The act of killing, che nelle intenzioni di Anwar è «un film per famiglie», è un pugno allo stomaco lungo 158 minuti, di cui non ci si riesce a stancare, a ulteriore conferma – dopo il Leone d’oro a Gianfranco Rosi per Sacro GRA– che il documentario è genere tutt’altro che ancillare rispetto alla fiction. Nell’opera di Oppenheimer hanno creduto da subito, diventandone produttori esecutivi, due maestri del genere, Werner Herzog – si pensi a Cave of forgotten dreams sui dipinti rupestri della grotta francese di Chauvet e Into the abyss, storie di detenuti nel braccio della morte (entrambi del 2010) – ed Errol Morris – basti citare The fog of War su Robert McNamara (2003) e il recentissimo The unknown known (2013) su Donald Rumsfeld -.

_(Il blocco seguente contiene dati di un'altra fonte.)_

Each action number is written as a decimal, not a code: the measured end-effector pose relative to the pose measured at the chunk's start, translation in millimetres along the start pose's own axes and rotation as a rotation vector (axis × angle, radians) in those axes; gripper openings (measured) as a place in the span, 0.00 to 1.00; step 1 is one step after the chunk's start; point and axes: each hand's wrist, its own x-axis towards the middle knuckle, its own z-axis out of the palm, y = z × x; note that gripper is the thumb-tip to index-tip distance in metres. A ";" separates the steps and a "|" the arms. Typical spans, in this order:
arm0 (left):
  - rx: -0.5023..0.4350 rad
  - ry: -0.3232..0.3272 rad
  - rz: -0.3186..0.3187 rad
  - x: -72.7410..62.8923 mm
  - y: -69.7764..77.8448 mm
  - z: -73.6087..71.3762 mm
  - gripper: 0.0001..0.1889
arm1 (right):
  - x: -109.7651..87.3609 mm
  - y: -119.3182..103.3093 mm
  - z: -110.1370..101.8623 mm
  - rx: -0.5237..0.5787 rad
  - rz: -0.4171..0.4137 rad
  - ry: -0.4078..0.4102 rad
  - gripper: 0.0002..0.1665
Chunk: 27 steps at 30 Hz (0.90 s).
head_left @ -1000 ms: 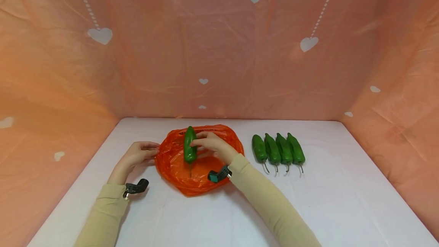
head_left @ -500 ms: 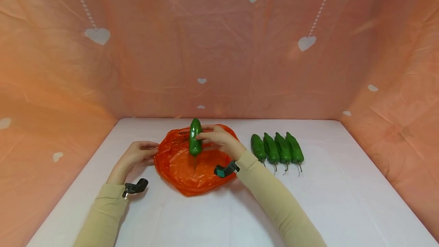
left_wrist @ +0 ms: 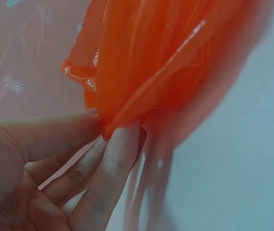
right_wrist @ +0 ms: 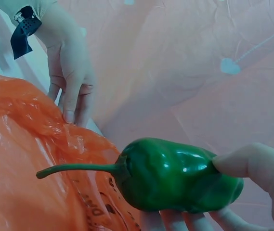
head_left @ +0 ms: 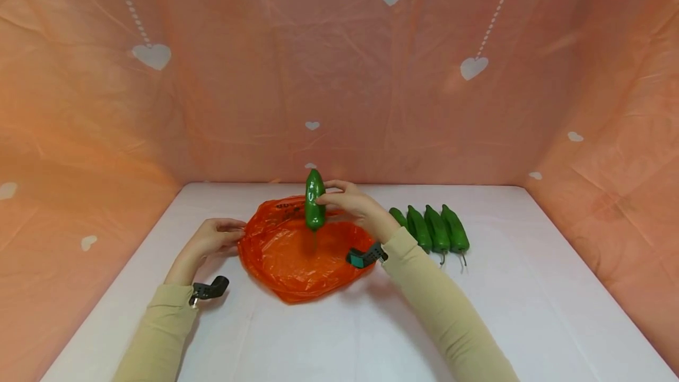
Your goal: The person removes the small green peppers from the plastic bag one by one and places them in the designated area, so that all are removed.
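A wide-mouthed orange plastic bag [head_left: 297, 264] lies spread on the white table. At its left edge my left hand [head_left: 209, 240] pinches the rim; the left wrist view shows the gathered orange film [left_wrist: 141, 62] between thumb and fingers [left_wrist: 112, 173]. Above the bag, toward its back right, my right hand [head_left: 358, 208] grips a green pepper [head_left: 315, 200], held upright with its stem pointing down. In the right wrist view the thumb presses the pepper [right_wrist: 175, 175] from one side, with the fingers curled beneath it.
Several more green peppers [head_left: 437, 230] lie side by side in a row right of the bag; my right forearm partly covers the leftmost. An orange sheet with white hearts [head_left: 392, 105] walls the table [head_left: 318, 341] at the back and sides.
My right hand has lifted the pepper and carried it rightward and back, from over the bag's middle. The left hand has stayed at the rim.
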 end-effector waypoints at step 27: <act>0.026 0.000 0.007 2.5 5.5 2.4 0.21 | -34.9 -31.5 -62.2 -0.104 -0.062 0.056 0.36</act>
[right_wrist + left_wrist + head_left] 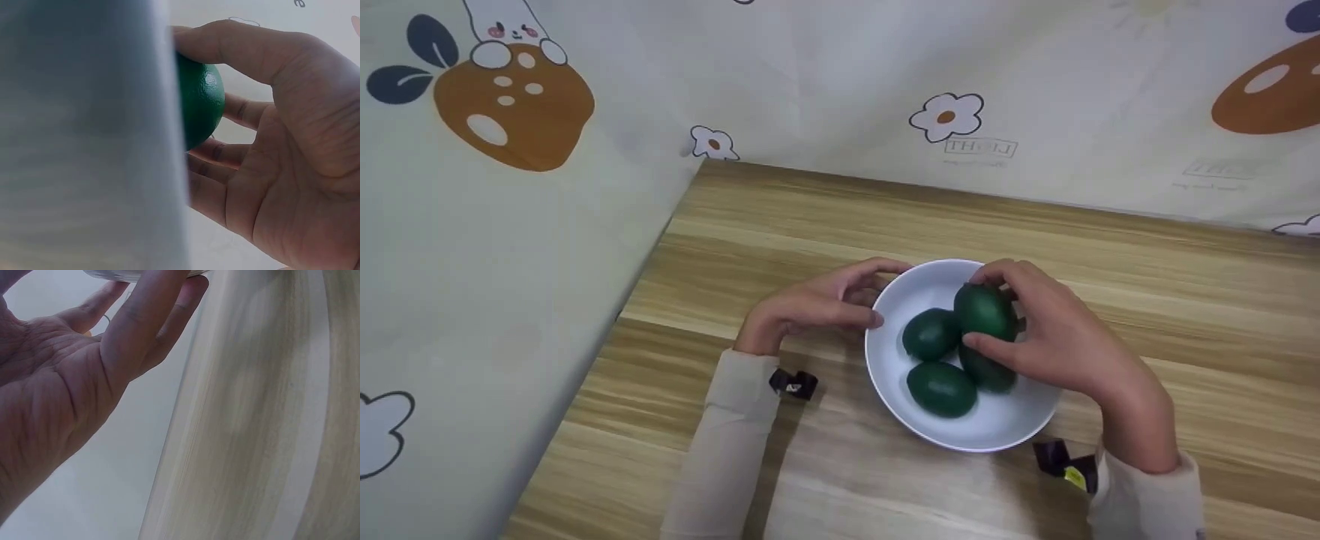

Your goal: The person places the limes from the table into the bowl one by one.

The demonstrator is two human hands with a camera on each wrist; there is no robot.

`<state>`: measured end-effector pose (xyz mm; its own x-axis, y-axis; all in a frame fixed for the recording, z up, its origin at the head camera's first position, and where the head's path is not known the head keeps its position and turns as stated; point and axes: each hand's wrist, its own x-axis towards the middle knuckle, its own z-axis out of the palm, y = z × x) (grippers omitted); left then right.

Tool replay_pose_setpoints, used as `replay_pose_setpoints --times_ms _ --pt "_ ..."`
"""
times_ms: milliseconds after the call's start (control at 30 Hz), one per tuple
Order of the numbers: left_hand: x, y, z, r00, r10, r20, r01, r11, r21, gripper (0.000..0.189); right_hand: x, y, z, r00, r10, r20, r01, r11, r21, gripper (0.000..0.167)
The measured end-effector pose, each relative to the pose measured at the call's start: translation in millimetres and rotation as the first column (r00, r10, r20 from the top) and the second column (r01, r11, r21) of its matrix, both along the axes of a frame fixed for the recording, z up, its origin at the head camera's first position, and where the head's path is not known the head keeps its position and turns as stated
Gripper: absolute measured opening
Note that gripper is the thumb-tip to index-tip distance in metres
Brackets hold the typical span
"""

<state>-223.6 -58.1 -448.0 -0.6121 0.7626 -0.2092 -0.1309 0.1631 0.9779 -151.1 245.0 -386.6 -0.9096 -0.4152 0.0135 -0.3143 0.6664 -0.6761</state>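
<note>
A white bowl point(896, 390) stands on the table with several dark green limes in it. My right hand point(1057, 330) reaches over the bowl's right rim and holds one lime point(984, 309) between thumb and fingers. This lime overlaps a second lime point(988, 369) below it in the head view. Two other limes, one at the left point(931, 334) and one in front point(942, 388), lie beside them. Around the bowl's left side curls my left hand point(829, 300), thumb tip right at the rim. The bowl's wall blurs the left half of the right wrist view and partly hides the held lime point(201, 104).
The wooden table point(735, 225) meets a patterned cloth wall point(825, 90) at the back and left. A dark strap piece point(793, 384) sits at the left sleeve, another point(1065, 465) at the right sleeve.
</note>
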Motion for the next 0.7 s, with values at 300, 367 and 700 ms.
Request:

The act of killing potrebbe essere tacciato di trasformare killer eroinomani in simpatici fenomeni da baraccone, quanto Sacro GRA ha dovuto rispondere alle accuse di aver ridicolizzato i propri protagonisti, Videocracy di Erik Gandini (2009) di aver sparato sulla Croce Rossa accanendosi contro l’aspirante concorrente di reality, Errol Morris di averci fatto diventare simpatico Rumsfeld. Ma il film di Oppehneimer non può dar adito a incertezze: il regista si è limitato a farsi specchio di menti perverse, educate al compiacimento per la violenza e il sopruso, oppure deboli, figlie della bestialità e dell’ignoranza, e, nel solo caso di Anwar, a un certo punto a riflettere un barlume di insopportabile consapevolezza.